Task brief:
Please return the whole listing, character for character.

Exercise data:
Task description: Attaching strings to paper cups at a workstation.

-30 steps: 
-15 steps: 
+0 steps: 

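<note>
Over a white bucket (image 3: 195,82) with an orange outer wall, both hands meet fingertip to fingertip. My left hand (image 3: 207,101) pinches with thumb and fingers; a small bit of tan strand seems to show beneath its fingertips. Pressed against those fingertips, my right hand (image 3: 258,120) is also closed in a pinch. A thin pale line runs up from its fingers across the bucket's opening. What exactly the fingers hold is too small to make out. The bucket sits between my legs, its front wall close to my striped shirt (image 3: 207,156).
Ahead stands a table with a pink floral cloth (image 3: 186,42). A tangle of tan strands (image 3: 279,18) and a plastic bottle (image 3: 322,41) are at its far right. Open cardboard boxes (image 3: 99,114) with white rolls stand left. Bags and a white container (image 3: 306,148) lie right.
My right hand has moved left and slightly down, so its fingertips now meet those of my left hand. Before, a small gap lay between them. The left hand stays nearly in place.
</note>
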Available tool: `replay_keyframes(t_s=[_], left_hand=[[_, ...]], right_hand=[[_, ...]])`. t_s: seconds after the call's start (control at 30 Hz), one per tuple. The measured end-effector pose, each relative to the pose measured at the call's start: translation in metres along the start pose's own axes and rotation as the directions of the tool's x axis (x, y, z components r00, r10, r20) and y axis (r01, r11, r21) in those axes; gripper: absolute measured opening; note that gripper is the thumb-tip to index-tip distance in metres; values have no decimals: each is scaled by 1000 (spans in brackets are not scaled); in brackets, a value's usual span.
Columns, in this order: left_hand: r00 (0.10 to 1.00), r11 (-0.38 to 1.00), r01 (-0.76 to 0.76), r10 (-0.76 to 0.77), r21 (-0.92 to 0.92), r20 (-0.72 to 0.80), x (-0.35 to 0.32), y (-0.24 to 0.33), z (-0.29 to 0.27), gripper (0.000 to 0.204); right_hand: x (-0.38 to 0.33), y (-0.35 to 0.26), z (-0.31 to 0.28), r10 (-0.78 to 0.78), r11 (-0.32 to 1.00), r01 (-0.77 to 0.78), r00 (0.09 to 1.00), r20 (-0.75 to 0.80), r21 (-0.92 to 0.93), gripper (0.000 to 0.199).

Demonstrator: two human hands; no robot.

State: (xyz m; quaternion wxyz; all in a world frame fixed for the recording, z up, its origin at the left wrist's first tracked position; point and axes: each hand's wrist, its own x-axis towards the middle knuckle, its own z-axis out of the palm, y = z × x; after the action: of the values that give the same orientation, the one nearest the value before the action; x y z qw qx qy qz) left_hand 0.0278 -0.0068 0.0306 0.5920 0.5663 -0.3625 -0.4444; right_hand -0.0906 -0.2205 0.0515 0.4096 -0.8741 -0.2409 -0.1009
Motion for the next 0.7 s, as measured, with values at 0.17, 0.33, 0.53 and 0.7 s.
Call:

Answer area:
Task description: Attaching strings to paper cups at a workstation.

-30 steps: 
-15 steps: 
+0 steps: 

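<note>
Over a white bucket (image 3: 195,82) with an orange outer wall, both hands meet fingertip to fingertip. My left hand (image 3: 207,101) pinches with thumb and fingers; a small bit of tan strand seems to show beneath its fingertips. Pressed against those fingertips, my right hand (image 3: 258,120) is also closed in a pinch. A thin pale line runs up from its fingers across the bucket's opening. What exactly the fingers hold is too small to make out. The bucket sits between my legs, its front wall close to my striped shirt (image 3: 207,156).
Ahead stands a table with a pink floral cloth (image 3: 186,42). A tangle of tan strands (image 3: 279,18) and a plastic bottle (image 3: 322,41) are at its far right. Open cardboard boxes (image 3: 99,114) with white rolls stand left. Bags and a white container (image 3: 306,148) lie right.
My right hand has moved left and slightly down, so its fingertips now meet those of my left hand. Before, a small gap lay between them. The left hand stays nearly in place.
</note>
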Available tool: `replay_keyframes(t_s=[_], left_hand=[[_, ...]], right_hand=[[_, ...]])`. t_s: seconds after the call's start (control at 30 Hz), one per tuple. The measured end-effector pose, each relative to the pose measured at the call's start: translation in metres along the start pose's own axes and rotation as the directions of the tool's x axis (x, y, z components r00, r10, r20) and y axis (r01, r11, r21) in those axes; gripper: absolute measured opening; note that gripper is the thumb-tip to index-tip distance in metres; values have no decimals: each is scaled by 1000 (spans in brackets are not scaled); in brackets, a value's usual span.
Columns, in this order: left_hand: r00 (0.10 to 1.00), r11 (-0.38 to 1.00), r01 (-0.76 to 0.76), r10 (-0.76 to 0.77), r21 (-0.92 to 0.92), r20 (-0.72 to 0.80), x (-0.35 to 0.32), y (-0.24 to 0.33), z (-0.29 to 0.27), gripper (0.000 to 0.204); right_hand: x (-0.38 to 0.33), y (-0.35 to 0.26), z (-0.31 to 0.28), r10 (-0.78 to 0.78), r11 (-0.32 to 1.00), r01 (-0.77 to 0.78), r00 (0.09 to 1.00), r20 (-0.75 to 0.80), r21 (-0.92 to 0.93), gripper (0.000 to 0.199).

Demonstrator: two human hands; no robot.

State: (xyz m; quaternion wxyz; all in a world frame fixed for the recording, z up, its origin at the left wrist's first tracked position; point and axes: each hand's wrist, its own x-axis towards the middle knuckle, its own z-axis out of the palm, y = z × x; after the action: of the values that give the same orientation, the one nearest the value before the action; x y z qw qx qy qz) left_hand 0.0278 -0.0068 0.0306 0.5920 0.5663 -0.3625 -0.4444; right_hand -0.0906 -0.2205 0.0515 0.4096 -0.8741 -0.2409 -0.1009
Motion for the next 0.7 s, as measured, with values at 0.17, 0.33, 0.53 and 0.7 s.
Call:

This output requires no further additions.